__TASK__.
Output the data in full and exactly as presented.

-*-*-

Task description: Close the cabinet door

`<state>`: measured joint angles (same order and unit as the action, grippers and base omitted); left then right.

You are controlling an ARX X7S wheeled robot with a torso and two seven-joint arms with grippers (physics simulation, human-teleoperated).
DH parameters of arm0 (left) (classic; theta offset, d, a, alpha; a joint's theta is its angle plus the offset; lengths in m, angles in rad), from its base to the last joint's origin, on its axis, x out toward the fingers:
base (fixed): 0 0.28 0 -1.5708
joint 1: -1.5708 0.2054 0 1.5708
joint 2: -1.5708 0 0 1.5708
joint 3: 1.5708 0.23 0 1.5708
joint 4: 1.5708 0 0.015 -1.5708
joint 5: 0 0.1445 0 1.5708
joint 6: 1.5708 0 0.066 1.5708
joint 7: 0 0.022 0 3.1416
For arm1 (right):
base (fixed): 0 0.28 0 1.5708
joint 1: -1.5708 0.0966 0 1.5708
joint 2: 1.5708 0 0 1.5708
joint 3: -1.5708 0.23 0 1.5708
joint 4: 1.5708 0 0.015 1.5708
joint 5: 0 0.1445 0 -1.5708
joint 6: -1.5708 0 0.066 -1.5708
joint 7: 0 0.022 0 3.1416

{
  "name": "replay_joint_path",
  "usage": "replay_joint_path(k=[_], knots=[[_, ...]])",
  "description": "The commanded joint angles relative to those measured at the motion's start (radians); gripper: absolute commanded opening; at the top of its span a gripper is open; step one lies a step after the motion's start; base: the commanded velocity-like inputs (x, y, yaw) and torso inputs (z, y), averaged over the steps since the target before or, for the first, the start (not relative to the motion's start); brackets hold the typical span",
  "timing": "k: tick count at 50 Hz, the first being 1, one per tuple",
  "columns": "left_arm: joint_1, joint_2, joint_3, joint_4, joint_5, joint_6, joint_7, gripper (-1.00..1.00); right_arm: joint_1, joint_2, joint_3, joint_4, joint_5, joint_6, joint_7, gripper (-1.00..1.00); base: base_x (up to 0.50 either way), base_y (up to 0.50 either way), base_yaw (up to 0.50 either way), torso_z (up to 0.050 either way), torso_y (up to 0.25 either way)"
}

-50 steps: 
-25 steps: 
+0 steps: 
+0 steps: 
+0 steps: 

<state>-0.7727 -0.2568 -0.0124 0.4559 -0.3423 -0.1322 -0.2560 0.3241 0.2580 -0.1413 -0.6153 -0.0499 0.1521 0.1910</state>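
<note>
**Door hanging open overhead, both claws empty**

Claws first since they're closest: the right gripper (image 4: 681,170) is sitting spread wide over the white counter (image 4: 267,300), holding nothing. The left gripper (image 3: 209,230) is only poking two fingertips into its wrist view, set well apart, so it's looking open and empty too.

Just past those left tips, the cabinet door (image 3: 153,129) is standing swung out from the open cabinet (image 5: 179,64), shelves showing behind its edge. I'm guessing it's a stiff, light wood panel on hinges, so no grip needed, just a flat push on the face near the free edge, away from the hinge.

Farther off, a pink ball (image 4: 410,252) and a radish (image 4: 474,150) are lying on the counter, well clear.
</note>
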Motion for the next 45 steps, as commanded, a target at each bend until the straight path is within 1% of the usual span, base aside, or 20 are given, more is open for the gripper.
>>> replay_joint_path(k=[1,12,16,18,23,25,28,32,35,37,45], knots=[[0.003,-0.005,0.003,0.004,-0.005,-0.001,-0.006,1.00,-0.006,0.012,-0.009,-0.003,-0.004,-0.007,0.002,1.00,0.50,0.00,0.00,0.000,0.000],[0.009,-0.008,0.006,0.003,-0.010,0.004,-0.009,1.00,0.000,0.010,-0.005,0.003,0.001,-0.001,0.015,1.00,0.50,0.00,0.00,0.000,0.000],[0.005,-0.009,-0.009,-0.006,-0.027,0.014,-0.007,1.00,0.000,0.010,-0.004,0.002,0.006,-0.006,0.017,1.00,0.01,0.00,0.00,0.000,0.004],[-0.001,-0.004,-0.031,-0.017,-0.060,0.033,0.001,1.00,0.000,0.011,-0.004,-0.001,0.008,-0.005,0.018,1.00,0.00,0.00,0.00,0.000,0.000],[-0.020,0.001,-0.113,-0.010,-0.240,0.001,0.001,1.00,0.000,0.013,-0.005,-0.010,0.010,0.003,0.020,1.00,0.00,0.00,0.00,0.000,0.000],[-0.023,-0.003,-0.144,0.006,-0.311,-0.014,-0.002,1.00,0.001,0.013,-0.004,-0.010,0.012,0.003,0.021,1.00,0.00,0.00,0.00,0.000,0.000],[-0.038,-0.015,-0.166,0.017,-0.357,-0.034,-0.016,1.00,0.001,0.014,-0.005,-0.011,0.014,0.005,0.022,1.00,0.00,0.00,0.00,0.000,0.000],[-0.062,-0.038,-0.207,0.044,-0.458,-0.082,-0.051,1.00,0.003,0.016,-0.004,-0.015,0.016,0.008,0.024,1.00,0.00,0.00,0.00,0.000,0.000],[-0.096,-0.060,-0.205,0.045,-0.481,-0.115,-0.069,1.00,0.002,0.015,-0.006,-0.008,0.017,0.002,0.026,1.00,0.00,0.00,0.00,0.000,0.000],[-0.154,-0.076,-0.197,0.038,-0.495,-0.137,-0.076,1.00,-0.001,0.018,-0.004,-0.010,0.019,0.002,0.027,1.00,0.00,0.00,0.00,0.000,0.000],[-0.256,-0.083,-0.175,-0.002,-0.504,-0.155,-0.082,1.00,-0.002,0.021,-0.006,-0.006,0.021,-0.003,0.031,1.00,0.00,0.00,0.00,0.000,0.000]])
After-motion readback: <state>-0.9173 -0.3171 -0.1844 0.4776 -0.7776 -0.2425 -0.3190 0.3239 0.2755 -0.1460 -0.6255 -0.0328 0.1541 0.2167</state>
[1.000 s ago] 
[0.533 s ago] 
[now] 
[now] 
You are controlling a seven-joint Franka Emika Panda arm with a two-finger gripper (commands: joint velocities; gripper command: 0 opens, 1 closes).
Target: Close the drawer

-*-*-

__TASK ANSWER__.
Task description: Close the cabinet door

`<state>`: measured joint angles (same order and unit as the action, grippers and base omitted); left then right.

You are controlling an ARX X7S wheeled robot with a torso and two seven-joint arms with grippers (physics simulation, human-teleoperated).
DH parameters of arm0 (left) (classic; theta offset, d, a, alpha; a joint's theta is its angle plus the offset; lengths in m, angles in rad), from its base to the last joint's origin, on its axis, x out toward the fingers:
base (fixed): 0 0.28 0 -1.5708
joint 1: -1.5708 0.2054 0 1.5708
joint 2: -1.5708 0 0 1.5708
joint 3: 1.5708 0.23 0 1.5708
joint 4: 1.5708 0 0.015 -1.5708
joint 5: 0 0.1445 0 1.5708
joint 6: 1.5708 0 0.066 1.5708
joint 7: 0 0.022 0 3.1416
For arm1 (right):
base (fixed): 0 0.28 0 1.5708
joint 1: -1.5708 0.0966 0 1.5708
joint 2: 1.5708 0 0 1.5708
joint 3: -1.5708 0.23 0 1.5708
joint 4: 1.5708 0 0.015 1.5708
joint 5: 0 0.1445 0 -1.5708
joint 6: -1.5708 0 0.066 -1.5708
joint 7: 0 0.022 0 3.1416

{
  "name": "replay_joint_path",
  "usage": "replay_joint_path(k=[_], knots=[[_, ...]])",
  "description": "The commanded joint angles relative to those measured at the motion's start (radians); gripper: absolute commanded opening; at the top of its span a gripper is open; step one lies a step after the motion's start; base: the commanded velocity-like inputs (x, y, yaw) and torso inputs (z, y), averaged over the steps since the target before or, for the first, the start (not relative to the motion's start); brackets hold the typical span",
  "timing": "k: tick count at 50 Hz, the first being 1, one per tuple",
  "columns": "left_arm: joint_1, joint_2, joint_3, joint_4, joint_5, joint_6, joint_7, gripper (-1.00..1.00); right_arm: joint_1, joint_2, joint_3, joint_4, joint_5, joint_6, joint_7, gripper (-1.00..1.00); base: base_x (up to 0.50 either way), base_y (up to 0.50 either way), base_yaw (up to 0.50 either way), torso_z (up to 0.050 either way), torso_y (up to 0.25 either way)"
}

-50 steps: 
-25 steps: 
+0 steps: 
+0 steps: 
+0 steps: 

<state>-0.7727 -0.2568 -0.0124 0.4559 -0.3423 -0.1322 -0.2560 0.3241 0.2580 -0.1413 -0.6153 -0.0499 0.1521 0.1910</state>
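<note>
**Door hanging open overhead, both claws empty**

Claws first since they're closest: the right gripper (image 4: 681,170) is sitting spread wide over the white counter (image 4: 267,300), holding nothing. The left gripper (image 3: 209,230) is only poking two fingertips into its wrist view, set well apart, so it's looking open and empty too.

Just past those left tips, the cabinet door (image 3: 153,129) is standing swung out from the open cabinet (image 5: 179,64), shelves showing behind its edge. I'm guessing it's a stiff, light wood panel on hinges, so no grip needed, just a flat push on the face near the free edge, away from the hinge.

Farther off, a pink ball (image 4: 410,252) and a radish (image 4: 474,150) are lying on the counter, well clear.
</note>
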Motion for the next 45 steps, as commanded, a target at each bend until the straight path is within 1% of the usual span, base aside, or 20 are given, more is open for the gripper.
>>> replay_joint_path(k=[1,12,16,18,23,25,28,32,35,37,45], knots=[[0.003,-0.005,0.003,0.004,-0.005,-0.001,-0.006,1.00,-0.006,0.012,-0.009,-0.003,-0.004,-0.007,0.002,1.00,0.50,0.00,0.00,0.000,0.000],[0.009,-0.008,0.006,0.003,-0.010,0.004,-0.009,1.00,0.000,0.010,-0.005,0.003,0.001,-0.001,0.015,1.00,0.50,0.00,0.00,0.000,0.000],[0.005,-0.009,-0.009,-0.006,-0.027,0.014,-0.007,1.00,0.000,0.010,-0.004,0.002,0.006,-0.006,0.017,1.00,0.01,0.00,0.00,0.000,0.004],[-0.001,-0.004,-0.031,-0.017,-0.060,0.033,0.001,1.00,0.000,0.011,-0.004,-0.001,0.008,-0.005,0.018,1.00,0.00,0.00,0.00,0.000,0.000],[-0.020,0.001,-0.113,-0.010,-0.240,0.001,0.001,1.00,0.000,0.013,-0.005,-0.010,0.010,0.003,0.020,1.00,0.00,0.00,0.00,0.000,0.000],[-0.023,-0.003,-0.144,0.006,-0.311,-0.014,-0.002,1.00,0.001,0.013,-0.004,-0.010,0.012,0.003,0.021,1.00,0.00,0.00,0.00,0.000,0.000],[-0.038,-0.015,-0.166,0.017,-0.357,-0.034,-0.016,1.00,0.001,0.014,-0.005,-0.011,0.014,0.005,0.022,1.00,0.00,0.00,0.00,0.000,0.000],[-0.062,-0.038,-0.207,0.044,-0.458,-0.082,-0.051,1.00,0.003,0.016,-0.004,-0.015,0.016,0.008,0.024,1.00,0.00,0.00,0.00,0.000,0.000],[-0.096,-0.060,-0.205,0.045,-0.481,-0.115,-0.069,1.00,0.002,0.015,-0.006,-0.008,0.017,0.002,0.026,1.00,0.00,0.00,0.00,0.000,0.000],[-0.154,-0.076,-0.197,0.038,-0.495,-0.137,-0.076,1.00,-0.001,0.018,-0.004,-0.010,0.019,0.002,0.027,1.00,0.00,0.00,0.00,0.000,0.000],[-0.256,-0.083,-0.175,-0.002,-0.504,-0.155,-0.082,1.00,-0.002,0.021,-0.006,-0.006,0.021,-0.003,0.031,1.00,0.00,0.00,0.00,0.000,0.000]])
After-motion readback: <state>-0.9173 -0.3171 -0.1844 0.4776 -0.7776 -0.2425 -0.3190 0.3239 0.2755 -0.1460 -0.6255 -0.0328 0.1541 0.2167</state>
[1.000 s ago] 
[0.533 s ago] 
[now] 
[now] 
You are controlling a seven-joint Franka Emika Panda arm with a two-finger gripper (commands: joint velocities; gripper command: 0 opens, 1 closes).
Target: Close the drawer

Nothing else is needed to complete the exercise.